Wednesday, June 24, 2015
Simplifying the design
Again about the design process of City of Judas. I’d love to hear your opinions – as fellow game designers and as players as well.
Here is the first part and here the second…
Designing the Playbooks
Designing the Playbooks was very easy at the start. It’s not a coincidence that a lot of AW-hacks begin with Playbooks: they contain a great deal of the game flavor and color, they’re what you hand out to Players, they say who and what the characters (the protagonists of your story) are, they say what they can do, they contain all the Moves with their exciting options and possibilities…
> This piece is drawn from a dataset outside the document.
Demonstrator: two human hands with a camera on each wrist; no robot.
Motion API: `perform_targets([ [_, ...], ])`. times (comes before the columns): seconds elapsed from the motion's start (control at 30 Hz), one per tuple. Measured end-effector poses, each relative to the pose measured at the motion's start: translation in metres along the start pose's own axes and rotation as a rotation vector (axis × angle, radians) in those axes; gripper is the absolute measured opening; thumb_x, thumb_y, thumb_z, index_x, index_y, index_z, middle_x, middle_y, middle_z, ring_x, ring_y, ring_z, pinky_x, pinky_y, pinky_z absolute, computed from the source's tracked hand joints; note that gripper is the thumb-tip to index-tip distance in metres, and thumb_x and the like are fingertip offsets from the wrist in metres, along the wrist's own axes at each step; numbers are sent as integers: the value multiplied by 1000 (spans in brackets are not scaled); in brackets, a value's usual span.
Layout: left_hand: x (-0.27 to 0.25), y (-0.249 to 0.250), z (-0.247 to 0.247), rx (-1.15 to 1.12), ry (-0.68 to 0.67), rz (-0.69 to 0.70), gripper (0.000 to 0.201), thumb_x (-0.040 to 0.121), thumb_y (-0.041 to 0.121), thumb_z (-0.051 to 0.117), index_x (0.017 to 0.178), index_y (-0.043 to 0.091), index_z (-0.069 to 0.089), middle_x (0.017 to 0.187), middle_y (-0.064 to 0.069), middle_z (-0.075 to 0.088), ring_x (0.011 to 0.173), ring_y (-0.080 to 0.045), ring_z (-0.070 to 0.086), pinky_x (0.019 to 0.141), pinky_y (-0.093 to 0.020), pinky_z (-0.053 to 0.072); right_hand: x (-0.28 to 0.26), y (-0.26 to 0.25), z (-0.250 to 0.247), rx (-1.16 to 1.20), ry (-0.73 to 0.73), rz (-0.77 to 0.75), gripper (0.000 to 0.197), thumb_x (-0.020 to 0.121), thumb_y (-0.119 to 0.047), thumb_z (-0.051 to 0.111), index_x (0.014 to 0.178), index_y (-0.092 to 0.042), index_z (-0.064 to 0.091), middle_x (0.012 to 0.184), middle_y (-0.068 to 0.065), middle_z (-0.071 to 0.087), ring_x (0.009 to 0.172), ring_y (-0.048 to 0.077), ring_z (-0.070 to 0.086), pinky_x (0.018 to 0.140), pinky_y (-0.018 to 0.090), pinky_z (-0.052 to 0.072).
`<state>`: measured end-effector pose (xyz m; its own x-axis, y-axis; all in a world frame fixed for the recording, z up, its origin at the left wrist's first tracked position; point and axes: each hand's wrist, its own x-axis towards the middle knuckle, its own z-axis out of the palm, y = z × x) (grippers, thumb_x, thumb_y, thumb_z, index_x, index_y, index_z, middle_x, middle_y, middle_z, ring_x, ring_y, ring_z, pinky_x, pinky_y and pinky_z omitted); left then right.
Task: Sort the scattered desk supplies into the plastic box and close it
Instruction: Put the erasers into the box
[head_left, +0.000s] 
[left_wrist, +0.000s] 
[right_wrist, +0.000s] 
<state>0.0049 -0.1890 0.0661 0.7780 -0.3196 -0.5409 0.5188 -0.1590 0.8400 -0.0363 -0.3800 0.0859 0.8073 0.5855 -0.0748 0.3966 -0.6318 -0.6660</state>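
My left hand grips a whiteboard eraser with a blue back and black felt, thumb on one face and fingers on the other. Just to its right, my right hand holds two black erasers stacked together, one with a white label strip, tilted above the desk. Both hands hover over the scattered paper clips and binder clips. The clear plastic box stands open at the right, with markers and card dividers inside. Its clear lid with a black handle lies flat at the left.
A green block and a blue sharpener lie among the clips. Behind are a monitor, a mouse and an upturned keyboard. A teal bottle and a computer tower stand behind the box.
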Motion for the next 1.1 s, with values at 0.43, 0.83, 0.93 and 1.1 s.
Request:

Of course, after the first couple of drafts, things started to get harder: there are a lot of interactions between the Playbooks to consider, there are the various fields of expertise to define, areas where characters can overlap and others where you want to make sure they don’t; there are some things to keep in balance, and others that clearly need to be out of balance so that the game gets rolling. There are Playbooks that feel easier to design and others that feel a bit boring at the start, until you don’t find the way to turn the concept around and give it the right twist.
At this stage, I still thought: alternative playbooks, alternative combat system, but this game is still going to be running as basic Dungeon World. Or perhaps as a Dark Age spin-off, or maybe under AW. It didn’t go exactly that way.
The Counters & their Moves
I liked so much the Health Counter used in the combat system, that I made more Counters.
There was a counter for Gold (how much money the character had), for Equipment (did the character have all the necessary gear?), for Rings (that were the ranking system of the mercenary company of the Iron Fist), for Taint (how much the character’s soul was dark). Some of them were a different take on classic RPG stuff like money and equipment, and others were tied to the setting (the Rings and the Taint).
I was initially afraid to move to so many Counters (and in the end, I simplified this part in my latest design) but the feedback on the SG forum was that indeed this was an interesting feature. All of those Counters had Peripheral Moves associated with it. This lead to a high number of Moves (which is a painful topic I will discuss further in a dedicated paragraph).
The idea behind this, was to avoid tracking static numbers (how many Rings you have, how much money, which exact equipment you have), and instead make all those components to work basically like Stats.
And now, for two totally unrelated questions:
What is your favorite City of Judas playbook? (if you didn’t play it yet, we don’t mind, just tell us which one looks cooler!!)
Have you played and used the Health, Equipment and Spirit counters? Did they make book-keeping easier??